Rev. mex. de cienc. pecuarias vol.10 no.2 Mérida Abr./Jun. 2019

https://doi.org/10.22319/rmcp.v10i2.4291

Articles

Technological and physicochemical properties of milk and physicochemical aspects of traditional Oaxaca cheese

Eric Montes de Oca-Flores^a

Angélica Espinoza-Ortega^a

Carlos Manuel Arriaga-Jordán^a

^{^a} Instituto de Ciencias Agropecuarias y Rurales (ICAR, Universidad Autónoma del Estado de México). Carretera a Tlachaloya SN, Cerrillo Piedras Blancas 50090 Toluca de Lerdo, México.

Abstract:

Milk technological and physicochemical characteristics are vital to cheese yield and quality, but can vary in response to factors such as season. An evaluation was done of milk technological and physicochemical characteristics in the dry and rainy seasons, and their effects on the physicochemical characteristics of traditional Oaxaca cheese. Milk and cheese samples were collected from 21 different small-scale processing plants. Milk samples were analyzed for fat and protein content, acidity level, coagulation time, curd firmness and yield. Cheese samples were analyzed for fat and protein content, acidity level, moisture content and chlorides level. A one-way ANOVA was used to evaluate inter-seasonal changes. Differences by season were observed in milk fat and protein contents, acidity level, coagulation time, curd firmness and yield. In the cheese inter-seasonal differences were present in fat content, acidity level and moisture content. Season clearly affected milk physicochemical and technological characteristics, and consequently cheese composition.

Keywords: Cheese; Milk; Traditional; Technological properties; Physicochemical properties

Resumen:

Los parámetros tecnológicos de la leche (características tecnológicas y fisicoquímicas) son de gran importancia porque influyen en el rendimiento y calidad del queso. Se sabe que los parámetros en leche varían dependiendo de la época del año, pero no se ha estudiado su efecto en queso en sistemas tradicionales. El objetivo del trabajo fue evaluar las características tecnológicas y fisicoquímicas de la leche, así como las fisicoquímicas del queso Oaxaca tradicional en época de secas y lluvias. Muestras de leche y queso se tomaron de 21 diferentes queserías a pequeña escala. En leche se analizó porcentaje de grasa (G), proteína (P) y acidez, tiempo de coagulación (TC), firmeza de la cuajada (FC) y rendimiento (RTO). En queso se analizó G, P, acidez, humedad y cloruros. Se utilizó un ANOVA de un factor (P<0.05), para evaluar las variaciones por estación. Se observaron diferencias significativas por época en G, P y acidez, además del TC, FC y RTO en leche; y G, acidez y humedad en queso. Los resultados del estudio muestran que las diferencias en las características fisicoquímicas y tecnológicas de la leche por época del año, se ven reflejadas en la composición del queso.

Palabras clave: Queso Oaxaca; Leche; Tradicional; Propiedades tecnológicas; Propiedades fisicoquímicas

Introduction

Various factors effect raw milk composition, including cow breed, feeding regimen, season, and lactation stage¹^,²^,³. Differences in these and other factors are vitally important in the fabrication of dairy products such as cheeses because they can influence milk technological properties which are reflected in cheese yield and quality⁴^,⁵, coagulation time and gel firmness.

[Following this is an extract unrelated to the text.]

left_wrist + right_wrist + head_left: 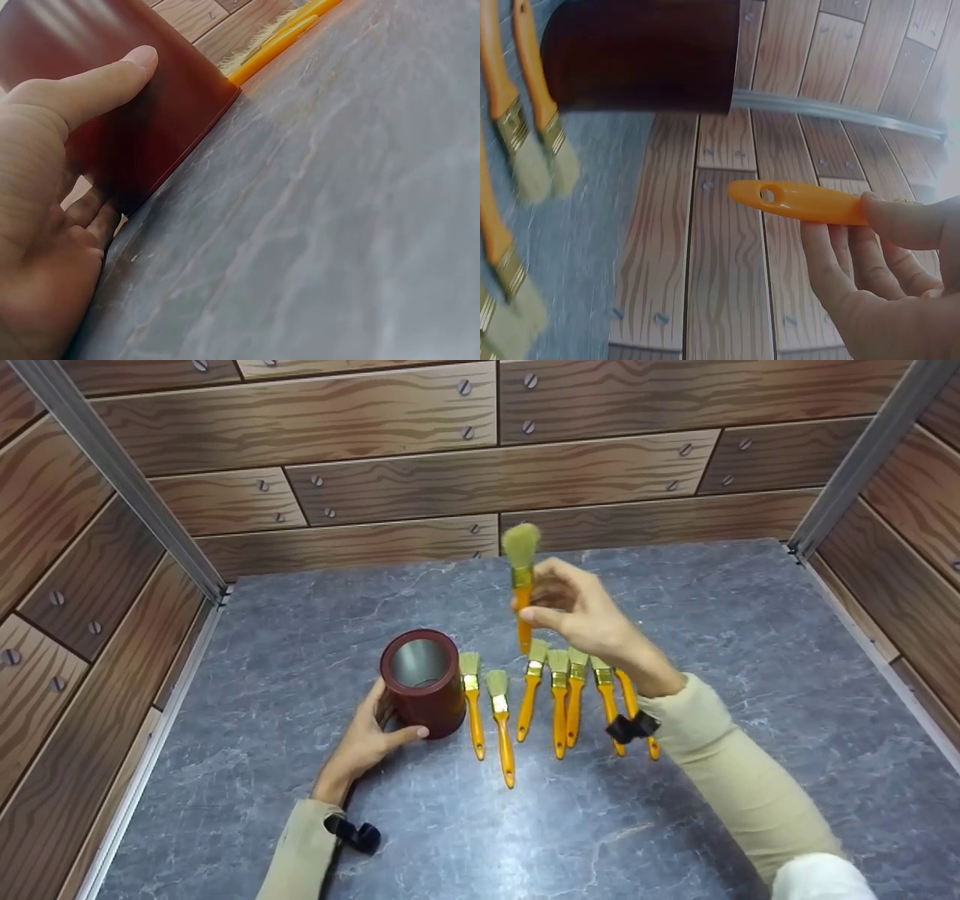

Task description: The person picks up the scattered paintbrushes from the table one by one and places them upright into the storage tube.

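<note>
A dark red cylindrical holder (431, 709) with a grey inside stands upright on the table. My left hand (367, 742) grips its lower left side, thumb across the front, as the left wrist view also shows. Above the table, my right hand (585, 611) pinches a paintbrush (523, 585) with an orange handle, bristles up. In the right wrist view its handle (802, 202) points toward the holder, with a hole near the end. Several similar paintbrushes (559, 705) lie in a loose row to the right of the holder, bristles away from me; the right forearm partly covers some.
The grey marbled tabletop (480, 840) is bounded by wood-patterned walls (390, 487) at the back and both sides. Metal rails (142, 472) run along the corners. Two paintbrushes (501, 727) lie nearest the holder, one almost against its base.
</note>
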Tool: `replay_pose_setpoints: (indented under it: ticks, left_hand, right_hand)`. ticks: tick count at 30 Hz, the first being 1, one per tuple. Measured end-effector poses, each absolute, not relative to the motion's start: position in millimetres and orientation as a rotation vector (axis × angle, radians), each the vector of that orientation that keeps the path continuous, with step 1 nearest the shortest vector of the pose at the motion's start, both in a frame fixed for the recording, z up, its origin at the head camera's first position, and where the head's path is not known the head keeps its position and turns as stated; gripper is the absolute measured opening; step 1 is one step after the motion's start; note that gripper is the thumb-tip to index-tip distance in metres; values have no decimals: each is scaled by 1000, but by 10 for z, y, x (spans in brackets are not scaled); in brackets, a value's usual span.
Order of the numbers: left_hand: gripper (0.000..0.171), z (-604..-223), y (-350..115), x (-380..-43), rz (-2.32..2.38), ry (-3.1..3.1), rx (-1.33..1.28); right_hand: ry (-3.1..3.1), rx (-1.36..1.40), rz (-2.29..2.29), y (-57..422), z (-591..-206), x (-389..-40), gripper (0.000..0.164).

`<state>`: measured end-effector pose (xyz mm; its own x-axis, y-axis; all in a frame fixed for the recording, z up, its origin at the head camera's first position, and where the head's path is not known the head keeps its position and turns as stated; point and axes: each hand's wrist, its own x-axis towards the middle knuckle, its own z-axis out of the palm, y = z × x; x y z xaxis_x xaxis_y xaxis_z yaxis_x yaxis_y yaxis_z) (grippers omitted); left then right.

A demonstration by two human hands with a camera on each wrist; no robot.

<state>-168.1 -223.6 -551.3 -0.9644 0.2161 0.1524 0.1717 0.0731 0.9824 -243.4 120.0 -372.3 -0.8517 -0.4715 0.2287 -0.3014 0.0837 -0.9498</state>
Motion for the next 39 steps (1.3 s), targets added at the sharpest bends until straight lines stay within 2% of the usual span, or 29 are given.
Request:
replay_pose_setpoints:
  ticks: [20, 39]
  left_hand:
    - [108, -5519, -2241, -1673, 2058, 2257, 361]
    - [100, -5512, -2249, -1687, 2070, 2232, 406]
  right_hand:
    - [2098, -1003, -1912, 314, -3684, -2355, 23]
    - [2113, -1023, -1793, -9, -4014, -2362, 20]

Higher fat and protein concentrations together with favorable technological parameters can shorten coagulation time and produce greater curd firmness⁴. This means there is a positive correlation between milk fat and protein percentages and cheese yield; in other words, higher solids concentrations result in higher yields⁶. However, cheese quality and performance is not only due to solids volume, but also to protein quantity and quality⁷. Because of its influence on technological parameters⁸, protein is a crucial component in cheeses. This is mainly in response to k-casein⁹^,¹⁰, a phenomenon confirmed in reports of good coagulation in milk containing high k-casein levels, as well as adequate calcium and pH levels¹¹^,¹².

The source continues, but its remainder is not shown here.